From: danieldurning.work@gmail.com
To: selinux@vger.kernel.org
Cc: paul@paul-moore.com, stephen.smalley.work@gmail.com, omosnace@redhat.com
Subject: [PATCH testsuite] tests/bpf: add tests for bpf token
Date: Fri, 1 Aug 2025 15:50:25 +0000 [thread overview]
Message-ID: <20250801155025.144118-1-danieldurning.work@gmail.com> (raw)
From: Daniel Durning <danieldurning.work@gmail.com>
Added two tests using BPF tokens which will test the bpf_token_capable and bpf_token_cmd LSM hooks.
Signed-off-by: Daniel Durning <danieldurning.work@gmail.com>
---
policy/test_bpf.te | 40 ++++
tests/bpf/Makefile | 1 +
tests/bpf/bpf_common.c | 35 ++++
tests/bpf/bpf_common.h | 6 +
tests/bpf/bpf_test.c | 42 +++-
tests/bpf/bpf_token.c | 459 +++++++++++++++++++++++++++++++++++++++++
tests/bpf/test | 20 +-
7 files changed, 594 insertions(+), 9 deletions(-)
create mode 100644 tests/bpf/bpf_token.c
diff --git a/policy/test_bpf.te b/policy/test_bpf.te
index 5eab0bd..c62d6b0 100644
--- a/policy/test_bpf.te
+++ b/policy/test_bpf.te
@@ -5,6 +5,9 @@
attribute bpfdomain;
################################### Main ###################################
+require {
+ type bpf_t;
+}
type test_bpf_t;
testsuite_domain_type(test_bpf_t)
typeattribute test_bpf_t bpfdomain;
@@ -12,6 +15,13 @@ typeattribute test_bpf_t bpfdomain;
allow test_bpf_t self:process { setrlimit };
allow test_bpf_t self:capability { sys_resource sys_admin };
allow test_bpf_t self:bpf { map_create map_read map_write prog_load prog_run };
+allow test_bpf_t self:cap2_userns bpf;
+files_mounton_rootfs(test_bpf_t)
+fs_list_bpf_dirs(test_bpf_t)
+allow test_bpf_t self:cap_userns { setgid setuid sys_admin };
+allow test_bpf_t self:user_namespace create;
+allow test_bpf_t bpf_t:filesystem mount;
+allow test_bpf_t self:cap_userns net_admin;
############################## Deny map_create #############################
type test_bpf_deny_map_create_t;
@@ -57,3 +67,33 @@ typeattribute test_bpf_deny_prog_run_t bpfdomain;
allow test_bpf_deny_prog_run_t self:process { setrlimit };
allow test_bpf_deny_prog_run_t self:capability { sys_resource sys_admin };
allow test_bpf_deny_prog_run_t self:bpf { map_create map_read map_write prog_load };
+
+############################# Deny token_cap ###############################
+type test_bpf_deny_token_cap_t;
+testsuite_domain_type(test_bpf_deny_token_cap_t)
+typeattribute test_bpf_deny_token_cap_t bpfdomain;
+
+allow test_bpf_deny_token_cap_t self:process { setrlimit };
+allow test_bpf_deny_token_cap_t self:capability { sys_resource sys_admin };
+allow test_bpf_deny_token_cap_t self:cap2_userns bpf;
+allow test_bpf_deny_token_cap_t self:bpf { map_create map_read map_write prog_load prog_run };
+files_mounton_rootfs(test_bpf_deny_token_cap_t)

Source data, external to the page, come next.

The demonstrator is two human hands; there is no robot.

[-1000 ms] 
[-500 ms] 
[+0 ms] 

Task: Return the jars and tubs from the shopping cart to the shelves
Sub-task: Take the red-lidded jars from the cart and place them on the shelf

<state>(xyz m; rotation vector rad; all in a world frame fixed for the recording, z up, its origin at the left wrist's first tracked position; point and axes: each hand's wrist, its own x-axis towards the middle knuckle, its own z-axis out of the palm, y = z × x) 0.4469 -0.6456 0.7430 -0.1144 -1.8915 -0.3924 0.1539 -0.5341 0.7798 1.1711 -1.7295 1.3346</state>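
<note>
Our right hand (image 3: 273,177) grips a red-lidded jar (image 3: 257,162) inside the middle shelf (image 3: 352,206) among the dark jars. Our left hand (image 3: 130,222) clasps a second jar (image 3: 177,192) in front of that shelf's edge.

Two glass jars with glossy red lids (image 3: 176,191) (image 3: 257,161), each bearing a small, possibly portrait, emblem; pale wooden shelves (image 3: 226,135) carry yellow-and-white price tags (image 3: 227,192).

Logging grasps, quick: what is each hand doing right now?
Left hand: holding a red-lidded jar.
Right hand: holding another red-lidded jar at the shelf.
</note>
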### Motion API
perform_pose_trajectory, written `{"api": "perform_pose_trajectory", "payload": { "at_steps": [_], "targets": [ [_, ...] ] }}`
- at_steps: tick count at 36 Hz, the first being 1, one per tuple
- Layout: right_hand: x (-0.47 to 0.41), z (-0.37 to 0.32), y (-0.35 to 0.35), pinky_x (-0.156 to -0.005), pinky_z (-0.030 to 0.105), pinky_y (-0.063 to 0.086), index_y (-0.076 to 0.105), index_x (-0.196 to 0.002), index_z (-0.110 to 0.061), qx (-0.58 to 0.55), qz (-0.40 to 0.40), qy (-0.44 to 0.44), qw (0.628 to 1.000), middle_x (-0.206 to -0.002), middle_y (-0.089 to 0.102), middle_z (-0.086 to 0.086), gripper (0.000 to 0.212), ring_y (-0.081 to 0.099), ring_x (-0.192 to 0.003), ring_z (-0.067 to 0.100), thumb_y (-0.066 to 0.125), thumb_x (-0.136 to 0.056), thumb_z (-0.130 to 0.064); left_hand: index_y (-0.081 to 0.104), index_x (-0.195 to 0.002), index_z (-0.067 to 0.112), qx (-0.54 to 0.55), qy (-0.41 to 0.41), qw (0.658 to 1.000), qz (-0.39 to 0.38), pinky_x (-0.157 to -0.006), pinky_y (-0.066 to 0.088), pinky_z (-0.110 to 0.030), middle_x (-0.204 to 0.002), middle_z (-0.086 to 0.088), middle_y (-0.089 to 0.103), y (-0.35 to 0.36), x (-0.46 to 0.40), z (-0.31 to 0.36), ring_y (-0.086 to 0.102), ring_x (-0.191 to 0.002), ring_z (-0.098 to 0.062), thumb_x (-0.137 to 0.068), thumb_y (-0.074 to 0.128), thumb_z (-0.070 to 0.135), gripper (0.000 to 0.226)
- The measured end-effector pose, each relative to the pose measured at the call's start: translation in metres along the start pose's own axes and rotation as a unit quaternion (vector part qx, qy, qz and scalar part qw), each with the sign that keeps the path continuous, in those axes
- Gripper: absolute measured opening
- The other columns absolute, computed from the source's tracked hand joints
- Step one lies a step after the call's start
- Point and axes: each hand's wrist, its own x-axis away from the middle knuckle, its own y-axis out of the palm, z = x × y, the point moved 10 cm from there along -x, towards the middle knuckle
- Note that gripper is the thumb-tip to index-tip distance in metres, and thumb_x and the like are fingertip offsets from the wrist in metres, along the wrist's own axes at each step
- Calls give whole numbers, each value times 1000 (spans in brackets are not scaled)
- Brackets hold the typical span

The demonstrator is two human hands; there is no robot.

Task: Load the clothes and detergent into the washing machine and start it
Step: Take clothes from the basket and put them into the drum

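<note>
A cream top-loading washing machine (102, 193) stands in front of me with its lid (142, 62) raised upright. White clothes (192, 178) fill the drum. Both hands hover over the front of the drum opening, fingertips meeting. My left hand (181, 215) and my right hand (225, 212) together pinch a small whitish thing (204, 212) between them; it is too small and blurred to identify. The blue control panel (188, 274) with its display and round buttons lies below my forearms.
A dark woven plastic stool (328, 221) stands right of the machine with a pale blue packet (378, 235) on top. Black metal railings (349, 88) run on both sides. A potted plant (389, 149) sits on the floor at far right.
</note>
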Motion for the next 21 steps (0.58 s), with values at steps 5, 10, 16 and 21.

+fs_list_bpf_dirs(test_bpf_deny_token_cap_t)
+allow test_bpf_deny_token_cap_t self:cap_userns { setgid setuid sys_admin };
+allow test_bpf_deny_token_cap_t self:user_namespace create;
+allow test_bpf_deny_token_cap_t bpf_t:filesystem mount;
+
+############################# Deny token_cmd ###############################
+type test_bpf_deny_token_cmd_t;
+testsuite_domain_type(test_bpf_deny_token_cmd_t)
+typeattribute test_bpf_deny_token_cmd_t bpfdomain;
+
+allow test_bpf_deny_token_cmd_t self:process { setrlimit };
+allow test_bpf_deny_token_cmd_t self:capability { sys_resource sys_admin };
+allow test_bpf_deny_token_cmd_t self:cap2_userns bpf;
+allow test_bpf_deny_token_cmd_t self:bpf { map_read map_write prog_load prog_run };
+files_mounton_rootfs(test_bpf_deny_token_cmd_t)
+fs_list_bpf_dirs(test_bpf_deny_token_cmd_t)
+allow test_bpf_deny_token_cmd_t self:cap_userns { setgid setuid sys_admin };
+allow test_bpf_deny_token_cmd_t self:user_namespace create;
+allow test_bpf_deny_token_cmd_t bpf_t:filesystem mount;
diff --git a/tests/bpf/Makefile b/tests/bpf/Makefile
index 1ae8ce9..610a420 100644
--- a/tests/bpf/Makefile
+++ b/tests/bpf/Makefile
@@ -4,6 +4,7 @@ LDLIBS += -lselinux -lbpf
# export so that BPF_ENABLED entries get built correctly on local build
export CFLAGS += -DHAVE_BPF
+export CFLAGS += -D_GNU_SOURCE
BPF_ENABLED = ../fdreceive ../binder
diff --git a/tests/bpf/bpf_common.c b/tests/bpf/bpf_common.c
index 2d97299..97c4d2d 100644
--- a/tests/bpf/bpf_common.c
+++ b/tests/bpf/bpf_common.c
@@ -1,4 +1,6 @@
+#include <sched.h>
#include "bpf_common.h"
+#include "bpf_token.c"
/*
* v0.7 deprecates some functions in favor of a new API (introduced in v0.6).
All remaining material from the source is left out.